Before 1983, Medicare reimbursed hospitals on the basis of each hospital's reasonable costs. The "reasonable cost" reimbursement basis was used for both inpatient and outpatient care. In 1983, concerned that hospitals lacked incentives to operate efficiently, Congress created a new system, called the "prospective payment system" ("PPS"), for reimbursement of a hospital's acute care inpatient services. For services other than inpatient acute care, hospitals continued to be reimbursed on a "reasonable cost" basis. Under the PPS, hospitals are reimbursed for inpatient acute care on the basis of prospectively-determined national and regional rates. The rates do not vary according to the actual costs of individual cases but are designed to capture what an efficient hospital would spend to treat patients falling within each of approximately 470 "diagnosis related groups."

When adopting the PPS, Congress not only authorized the Secretary to implement the PPS but also instructed the Secretary to "take into account and to make appropriate exemptions, exceptions and adjustments for hospitals that serve a disproportionately large number of Medicare and low-income individuals." H.R. Rep. No. 98-25(I), at 141 (1983), as reprinted in 1983 U.S.C.C.A.N. 219, 360. Congress was expressly concerned about "the potentially harmful impact of the prospective payment system on public and other hospitals serving a significantly disproportionate number of patients who have low income." H.R. Rep. No. 98-861, at 1356 (1984), as reprinted in 1984 U.S.C.C.A.N. 1445, 2044.

Despite Congress's instruction, the Secretary implemented the PPS without including an exception or adjustment for hospitals serving a disproportionate share of low income patients. In January 1984, the Secretary's delegate for administration of the Medicare program announced that the Secretary "did not make special provisions for these hospitals in the regulations . . . because our current data do not show that an adjustment is warranted." 49 Fed. Reg. 234-01 (Jan. 3, 1984). Congress responded by specifying that the Secretary " shall, prior to December 31, 1984 . . . develop and publish a definition of `hospitals that serve a significantly disproportionate number of patients who have low income or are entitled to benefits under part A' of Title XVIII of the Social Security Act." Deficit Reduction Act of 1984, Pub.L. 98-369, § 2315(h), 98 Stat. 494, 1080 (1984) (emphasis added); see also Samaritan Health Center v. Heckler, 636 F. Supp. 503 (D.D.C. 1985) (ordering the Secretary to comply with Congress's directive on or before July 26, 1985).

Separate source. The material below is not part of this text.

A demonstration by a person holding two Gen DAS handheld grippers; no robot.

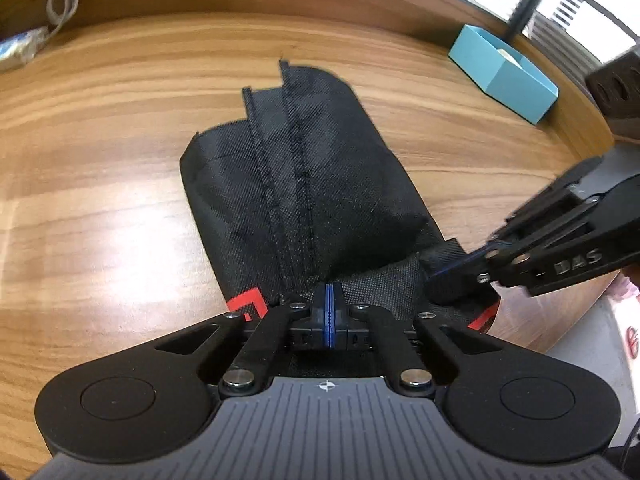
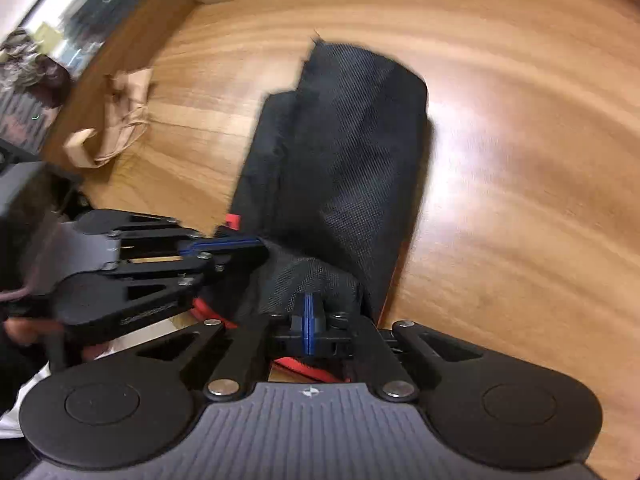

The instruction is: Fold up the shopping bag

When the Secretary continued to fail to comply with Congress's directive, Congress itself enacted a law providing that, "[f]or discharges occurring on or after May 1, 1986, the Secretary shall provide, in accordance with this subparagraph, for an additional payment amount for each subsection (d) hospital which . . . serves a significantly disproportionate number of low-income patients." Comprehensive Omnibus Budget Reconciliation Act of 1986, Pub.L. 99-272, 100 Stat. 82 (1986) (codified at 42 U.S.C. § 1395ww(d)(5)(F)(i) (1986)). Among other things, Congress specified that a hospital "serves a significantly disproportionate number of low income patients" for a given cost reporting period if the hospital "has a disproportionate patient percentage . . . which equals, or exceeds . . . 15 percent, if the hospital is located in an urban area and has 100 or more beds." Id. at § 1395ww(d)(5)(F)(v). Congress thus linked a hospital's eligibility for a disproportionate share adjustment to three distinct factors: the hospital's location, the number of its beds, and its low-income patient percentage.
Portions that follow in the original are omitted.